American economist (born 1939)

Martha Farnsworth Riche (/ˈrɪtʃi/ RITCH-ee; born October 16, 1939) is an American economist who directed the United States Census Bureau from 1994 to 1998.

==Early life and pre-census career==
Riche was born in Ann Arbor, Michigan.
She studied labor economics at the University of Michigan, where she earned a bachelor's degree in economics in 1960. She stayed at Michigan for another year, earning a master's degree in 1961. Being female made her unable to obtain interviews at the banking firms she had been aiming for,
so instead she worked on productivity statistics at the Bureau of Labor Statistics from 1961 to 1976.

In 1976, she married an economist at Cornell University, and left Washington to move to Ithaca, New York.
In 1977, she completed a Ph.D. in French literature at Georgetown University. She writes that the subject is more strongly connected to her census work than it would seem, through "narrative structure" and "the story the data tell".
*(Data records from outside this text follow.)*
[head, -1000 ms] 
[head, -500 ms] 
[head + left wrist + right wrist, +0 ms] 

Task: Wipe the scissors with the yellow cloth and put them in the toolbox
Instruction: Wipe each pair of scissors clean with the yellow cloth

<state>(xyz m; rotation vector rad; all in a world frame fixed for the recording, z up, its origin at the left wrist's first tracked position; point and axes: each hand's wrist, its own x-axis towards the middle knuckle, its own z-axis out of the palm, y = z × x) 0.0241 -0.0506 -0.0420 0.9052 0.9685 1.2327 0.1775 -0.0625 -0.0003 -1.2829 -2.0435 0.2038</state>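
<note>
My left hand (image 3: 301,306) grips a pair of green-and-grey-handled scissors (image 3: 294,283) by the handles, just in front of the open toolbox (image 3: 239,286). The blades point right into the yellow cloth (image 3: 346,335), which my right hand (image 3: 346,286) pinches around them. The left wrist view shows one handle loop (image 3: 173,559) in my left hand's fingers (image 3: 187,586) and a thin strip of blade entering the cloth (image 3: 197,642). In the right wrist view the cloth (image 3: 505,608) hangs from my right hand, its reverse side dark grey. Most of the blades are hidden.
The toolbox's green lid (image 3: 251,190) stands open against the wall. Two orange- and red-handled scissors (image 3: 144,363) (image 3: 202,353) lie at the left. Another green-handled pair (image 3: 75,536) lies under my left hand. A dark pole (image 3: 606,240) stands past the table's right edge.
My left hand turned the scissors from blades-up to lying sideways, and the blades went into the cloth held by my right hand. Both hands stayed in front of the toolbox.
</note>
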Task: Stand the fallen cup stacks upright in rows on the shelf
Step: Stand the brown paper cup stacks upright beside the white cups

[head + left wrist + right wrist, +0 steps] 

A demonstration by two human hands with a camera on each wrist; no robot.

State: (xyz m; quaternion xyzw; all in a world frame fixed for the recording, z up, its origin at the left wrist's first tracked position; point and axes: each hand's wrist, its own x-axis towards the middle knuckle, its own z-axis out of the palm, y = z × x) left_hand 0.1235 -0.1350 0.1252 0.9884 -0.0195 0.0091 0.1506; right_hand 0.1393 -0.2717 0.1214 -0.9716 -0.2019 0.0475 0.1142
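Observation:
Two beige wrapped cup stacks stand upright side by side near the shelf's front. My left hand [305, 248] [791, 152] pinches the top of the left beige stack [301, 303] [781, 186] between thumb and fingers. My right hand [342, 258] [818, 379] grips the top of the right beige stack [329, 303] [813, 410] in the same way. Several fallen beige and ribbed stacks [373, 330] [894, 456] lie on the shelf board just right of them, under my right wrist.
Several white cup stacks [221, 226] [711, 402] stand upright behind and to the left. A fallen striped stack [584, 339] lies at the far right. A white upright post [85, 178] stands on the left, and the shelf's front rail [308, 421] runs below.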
For the next 13 years, from 1978 to 1991, she worked at American Demographics magazine, where she was one of the founding editors. She also became editor of another publication, The Numbers News, where she documented numerical trends such as the declining proportion of white men in the American population.
In 1983, her husband, then working at the Federal Trade Commission, was killed in a home invasion robbery in Alexandria, Virginia; Riche was shot as well, and ran screaming and bloodied to the house of a neighbor. She survived the shooting, and returned to Ithaca.
In 1991 she became director of policy studies at the Population Reference Bureau, a non-profit organization in Washington, D.C.

==Census==
Riche was appointed by Bill Clinton as director of the census in October 1994 and continued there until her resignation in January 1998.
While she was census director, Riche was elected as a Fellow of the American Statistical Association in 1995.

One of her priorities as census director was the replacement of the Standard Industrial Classification, which she had used at the Bureau of Labor Statistics, by the North American Industry Classification System. Although she cited only personal reasons in her resignation, it was seen as a sign that Congressional Republicans were winning in their fight to prevent the Census Bureau from using sampling techniques to correct for persistent undercounting of minorities and other underrepresented groups.
Riche had been among a group of officials pushing sampling, but was frequently frustrated by interruptions from higher-ups in the Commerce Department when she would speak to Congress on the issue.

==Later life==
After her resignation, Riche went into private consulting and took a research faculty position at the University of Maryland, College Park.
Later, she became a fellow at Cornell's Center for the Study of Society and Economy.